Вот он - лоснящийся алый бок показался из-за ближайшего склона.
Вот он - лоснящийся алый бок показался из-за ближайшего склона.
Стелющейся, кошачьей походкой Калхас двинулся к быку. Правая
рука подняла дротик к плечу, а левая держалась за стеклянный
шарик, упрашивала его: только бы не спугнуть! Алое пятно
зашевелилось, стало увеличиваться в размерах. Бык пятился задом.
Калхас затаил дыхание, убыстрил свои бесшумные шаги, но бык
рано, слишком рано появился из-за холма. Он смотрел в
противоположную от Калхаса сторону, потом повернул голову назад,
затем сделал шаг в сторону и... его глаза столкнулись со
взглядом охотника.
Два шарика цвета финика, сваренного в меду; в них не отражалось
никаких чувств, только внимание. Бык вскинул голову, потом
подпрыгнул, на удивление гибко изогнулся в воздухе и через
мгновение уже мчался прочь от Калхаса. Пастух бросился за ним.
Он взбежал на холм, из-за которого показался бык, и швырнул свое
оружие, вложив в него всю энергию движения.
Коричневый, отполированный ладонью Калхаса, дротик описал
пологую траекторию и с хрустом вонзился в землю: как раз в то
место, где за мгновение до этого ступило бычье копыто. Пастух со
всех ног бросился туда, но, когда он вырвал трепетавшее древко
из земли, бык был уже слишком далеко.
Калхас осмотрелся. Он провел здесь целую вечность и знал все
уловки, все привычки ярко-алого зверя. Выбрав цель в череде
одноликих холмов, он решительно направился к ней, зная, что опыт
его не подведет.
Становилось жарко. От земли поднималось тяжелое, удушливое
испарение. Пастух то и дело смахивал с бровей липкие розовые
капли пота. Если забраться на холм, то задача облегчится, но
тогда бык может увидеть его, свернуть в сторону, затеряться
надолго. Через некоторое время Калхас замедлил шаг и стал
двигаться пригнувшись, втянув голову в плечи. Чутье подсказывало
ему, что бык где-то здесь.
Сладковатый запах, наполнявший равнину, мешал ноздрям Калхаса
учуять быка. Тогда он встал на четвереньки и прижался к земле
ухом. Вот оно - чуть слышное подрагивание. Словно где-то там,
далеко в глубине, бьется сердце. Калхас лег, распластавшись в
траве и пытаясь определить, откуда доносятся бычьи шаги. Они не
удалялись и не приближались, зверь топтался на одном месте.

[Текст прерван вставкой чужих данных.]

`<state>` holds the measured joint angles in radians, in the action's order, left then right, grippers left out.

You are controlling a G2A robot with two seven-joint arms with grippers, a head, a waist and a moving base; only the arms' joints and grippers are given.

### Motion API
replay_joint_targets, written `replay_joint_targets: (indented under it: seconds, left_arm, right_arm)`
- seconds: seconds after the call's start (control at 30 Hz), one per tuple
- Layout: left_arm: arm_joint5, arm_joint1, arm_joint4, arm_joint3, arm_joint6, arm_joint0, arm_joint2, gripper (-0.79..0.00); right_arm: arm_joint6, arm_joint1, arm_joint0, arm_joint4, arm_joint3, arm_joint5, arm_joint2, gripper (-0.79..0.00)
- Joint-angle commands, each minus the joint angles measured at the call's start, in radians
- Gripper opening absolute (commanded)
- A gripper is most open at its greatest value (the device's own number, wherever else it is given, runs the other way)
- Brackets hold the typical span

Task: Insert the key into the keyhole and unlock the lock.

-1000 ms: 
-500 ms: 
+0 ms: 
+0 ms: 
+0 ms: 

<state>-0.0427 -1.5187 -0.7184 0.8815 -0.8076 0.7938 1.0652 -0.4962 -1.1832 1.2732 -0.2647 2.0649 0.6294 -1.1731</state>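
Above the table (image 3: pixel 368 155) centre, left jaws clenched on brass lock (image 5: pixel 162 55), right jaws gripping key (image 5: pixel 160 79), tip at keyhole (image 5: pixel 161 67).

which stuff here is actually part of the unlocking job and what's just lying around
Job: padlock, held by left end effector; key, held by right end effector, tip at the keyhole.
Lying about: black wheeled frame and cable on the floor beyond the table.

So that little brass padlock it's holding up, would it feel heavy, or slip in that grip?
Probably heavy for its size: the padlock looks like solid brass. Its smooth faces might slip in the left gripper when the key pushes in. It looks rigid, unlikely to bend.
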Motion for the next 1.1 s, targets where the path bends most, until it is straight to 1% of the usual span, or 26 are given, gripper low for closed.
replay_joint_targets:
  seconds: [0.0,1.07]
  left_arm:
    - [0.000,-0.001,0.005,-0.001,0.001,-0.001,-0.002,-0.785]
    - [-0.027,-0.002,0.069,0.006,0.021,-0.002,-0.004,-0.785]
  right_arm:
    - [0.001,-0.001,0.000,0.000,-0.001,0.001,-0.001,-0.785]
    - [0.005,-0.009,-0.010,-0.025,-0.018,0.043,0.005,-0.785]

Наконец они стихли: бык остановился. Для того, чтобы понять, где
он, нужно было двигаться самому.
Калхас поднял голову и осторожно, то и дело припадая к земле
ухом, пополз в сторону ближайшего холма. Жесткая, колкая трава
царапала колени и живот. Его тело было напряжено, в любой момент
он мог вскочить и ударить дротиком. Шагов он не слышал и это
беспокоило охотника.
На вершине холма пастух вжался в землю, раздвинул траву и
принялся тщательно осматривать окрестности. Ничто не
подсказывало ему местонахождение зверя: он не видел ни
следов, ни примятой травы. Его мог обманывать слух, но
предчувствие! . . Калхас еще раз напряг глаза. Нет, с
этой стороны холма быка не было. Тогда может быть зверь сзади,
там, откуда он пришел? Калхас медленно обернулся.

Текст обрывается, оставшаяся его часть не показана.